DIE EINGEBRANNTE HAND

Im Norden von Fürstenfeld, an der Straße nach Hartberg, nahe der ungarischen Grenze, liegt in der Talniederung das große Pfarrdorf Neudau mit dem gleichnamigen Schlosse. In letzterem war einmal ein Mädchen bedienstet, das sehr unredlich war, trotzdem aber sich eines unbescholtenen Rufes erfreute, so daß man, als im Schlosse mehrere bedeutende Diebstähle vorkamen, auf dasselbe nicht den leisesten Verdacht warf.
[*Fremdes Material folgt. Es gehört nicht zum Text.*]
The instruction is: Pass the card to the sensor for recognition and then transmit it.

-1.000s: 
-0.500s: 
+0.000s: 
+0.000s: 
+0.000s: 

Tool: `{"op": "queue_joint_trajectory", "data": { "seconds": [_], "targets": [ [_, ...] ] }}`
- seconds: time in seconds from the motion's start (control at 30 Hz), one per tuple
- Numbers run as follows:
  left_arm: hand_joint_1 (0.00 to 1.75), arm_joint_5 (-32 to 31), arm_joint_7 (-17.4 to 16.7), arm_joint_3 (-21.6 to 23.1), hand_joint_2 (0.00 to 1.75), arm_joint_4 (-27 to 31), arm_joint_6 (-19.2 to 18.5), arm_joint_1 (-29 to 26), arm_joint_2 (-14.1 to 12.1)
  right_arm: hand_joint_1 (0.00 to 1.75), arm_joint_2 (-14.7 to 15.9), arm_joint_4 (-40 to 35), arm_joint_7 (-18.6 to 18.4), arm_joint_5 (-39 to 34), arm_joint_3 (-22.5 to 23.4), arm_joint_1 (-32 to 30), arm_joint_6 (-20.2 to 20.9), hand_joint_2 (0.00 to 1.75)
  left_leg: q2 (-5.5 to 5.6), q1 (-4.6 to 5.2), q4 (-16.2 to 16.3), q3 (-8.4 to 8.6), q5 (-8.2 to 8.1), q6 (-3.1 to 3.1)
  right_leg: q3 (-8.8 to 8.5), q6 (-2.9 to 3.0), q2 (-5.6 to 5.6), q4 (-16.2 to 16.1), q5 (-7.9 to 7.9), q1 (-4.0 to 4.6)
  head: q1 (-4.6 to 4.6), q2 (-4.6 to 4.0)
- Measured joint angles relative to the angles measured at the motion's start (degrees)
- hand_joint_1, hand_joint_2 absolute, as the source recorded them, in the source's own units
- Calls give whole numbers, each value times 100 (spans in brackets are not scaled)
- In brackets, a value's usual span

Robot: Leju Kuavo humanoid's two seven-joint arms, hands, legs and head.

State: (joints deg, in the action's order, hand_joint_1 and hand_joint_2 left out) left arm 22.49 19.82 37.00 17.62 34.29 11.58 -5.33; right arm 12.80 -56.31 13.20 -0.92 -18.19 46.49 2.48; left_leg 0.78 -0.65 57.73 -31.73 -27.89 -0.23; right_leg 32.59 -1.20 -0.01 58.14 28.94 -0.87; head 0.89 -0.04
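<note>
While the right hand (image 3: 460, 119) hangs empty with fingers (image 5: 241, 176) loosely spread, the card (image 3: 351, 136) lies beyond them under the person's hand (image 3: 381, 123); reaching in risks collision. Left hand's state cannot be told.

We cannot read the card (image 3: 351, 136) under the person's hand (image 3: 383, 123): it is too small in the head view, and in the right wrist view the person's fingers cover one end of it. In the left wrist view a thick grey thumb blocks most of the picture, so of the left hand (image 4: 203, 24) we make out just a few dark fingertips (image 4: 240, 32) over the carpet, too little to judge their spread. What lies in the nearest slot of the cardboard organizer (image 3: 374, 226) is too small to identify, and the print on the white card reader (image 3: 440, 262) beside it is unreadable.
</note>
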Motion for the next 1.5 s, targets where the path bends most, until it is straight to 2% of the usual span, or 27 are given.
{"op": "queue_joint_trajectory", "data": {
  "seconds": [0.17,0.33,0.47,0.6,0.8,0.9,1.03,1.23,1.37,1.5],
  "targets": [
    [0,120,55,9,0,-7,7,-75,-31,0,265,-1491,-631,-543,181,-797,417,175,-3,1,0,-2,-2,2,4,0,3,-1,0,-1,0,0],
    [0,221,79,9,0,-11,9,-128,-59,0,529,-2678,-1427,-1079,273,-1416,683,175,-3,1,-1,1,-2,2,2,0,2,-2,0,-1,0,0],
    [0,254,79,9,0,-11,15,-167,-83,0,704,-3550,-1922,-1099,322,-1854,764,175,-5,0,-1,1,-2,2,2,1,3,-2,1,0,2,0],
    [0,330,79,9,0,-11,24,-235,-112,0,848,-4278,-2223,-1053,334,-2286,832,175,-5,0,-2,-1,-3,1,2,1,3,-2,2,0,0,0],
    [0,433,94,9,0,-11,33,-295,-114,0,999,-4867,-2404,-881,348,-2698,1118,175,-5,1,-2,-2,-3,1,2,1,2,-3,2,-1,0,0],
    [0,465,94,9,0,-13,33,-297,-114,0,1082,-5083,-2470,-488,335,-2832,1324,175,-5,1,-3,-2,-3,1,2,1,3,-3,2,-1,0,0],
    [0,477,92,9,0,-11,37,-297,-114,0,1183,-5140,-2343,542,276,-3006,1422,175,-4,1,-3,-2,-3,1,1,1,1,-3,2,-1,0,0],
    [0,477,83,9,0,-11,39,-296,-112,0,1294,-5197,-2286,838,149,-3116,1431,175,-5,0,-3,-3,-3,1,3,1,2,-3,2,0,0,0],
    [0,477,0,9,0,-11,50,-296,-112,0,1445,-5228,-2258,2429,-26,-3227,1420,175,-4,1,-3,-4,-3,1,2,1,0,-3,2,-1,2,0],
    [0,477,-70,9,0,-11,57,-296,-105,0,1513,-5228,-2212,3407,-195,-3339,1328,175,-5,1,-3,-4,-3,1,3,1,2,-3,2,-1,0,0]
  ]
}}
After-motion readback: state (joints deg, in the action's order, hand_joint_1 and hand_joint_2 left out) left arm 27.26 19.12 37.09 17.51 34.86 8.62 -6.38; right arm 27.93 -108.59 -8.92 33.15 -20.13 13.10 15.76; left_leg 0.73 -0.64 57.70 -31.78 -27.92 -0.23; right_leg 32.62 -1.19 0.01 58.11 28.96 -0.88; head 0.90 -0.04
In einer heiligen Christnacht, als die Familie des Schloßherrn und die gesamte Dienerschaft mit Ausnahme des Mädchens in die Kirche gegangen waren, um der Christmette andächtig beizuwohnen, versuchte die diebische Dirne, aus einem der gräflichen Schränke einige besondere Wertgegenstände zu entfernen. Sie wußte ja, daß man auf sie nicht den geringsten Verdacht habe, daß sie die Diebin im Schlosse sei; zudem war der Zeitpunkt sehr günstig und schien ihr bei der Abwesenheit aller übrigen Hausleute zu ihrem verbrecherischen Vorhaben wie geschaffen. Schon öffnete das Mädchen den Schrank und streckte die Finger nach dem fremden Gute aus, als die alte Zimmeruhr die Mitternachtsstunde verkündete. In diesem Momente erfaßte eine brennend heiße Hand sie am Arme und hielt diesen fest, so daß die Magd den Diebstahl nicht ausführen konnte.

Als dann nach der heiligen Christmette die Schloßbewohner wieder zurückkehrten, fanden sie das Mädchen neben dem offenen Schranke wie leblos auf dem Boden liegen; an ihrem Hemdärmel sah man deutlich die fünf Finger einer Hand eingebrannt, und niemand konnte sich diese Erscheinung enträtseln. Das Mädchen kam zwar wieder zum Bewußtsein, aber fiel infolge der ausgestandenen Angst in eine schwere Krankheit und starb. Kurz vor seinem Tode jedoch erzählte es noch den ganzen Sachverhalt.

Man erkannte darin das Strafgericht Gottes, und zum Andenken an diese Begebenheit wurde der Hemdärmel mit den eingebrannten Fingern in der Schloßkapelle zu Neudau aufbewahrt.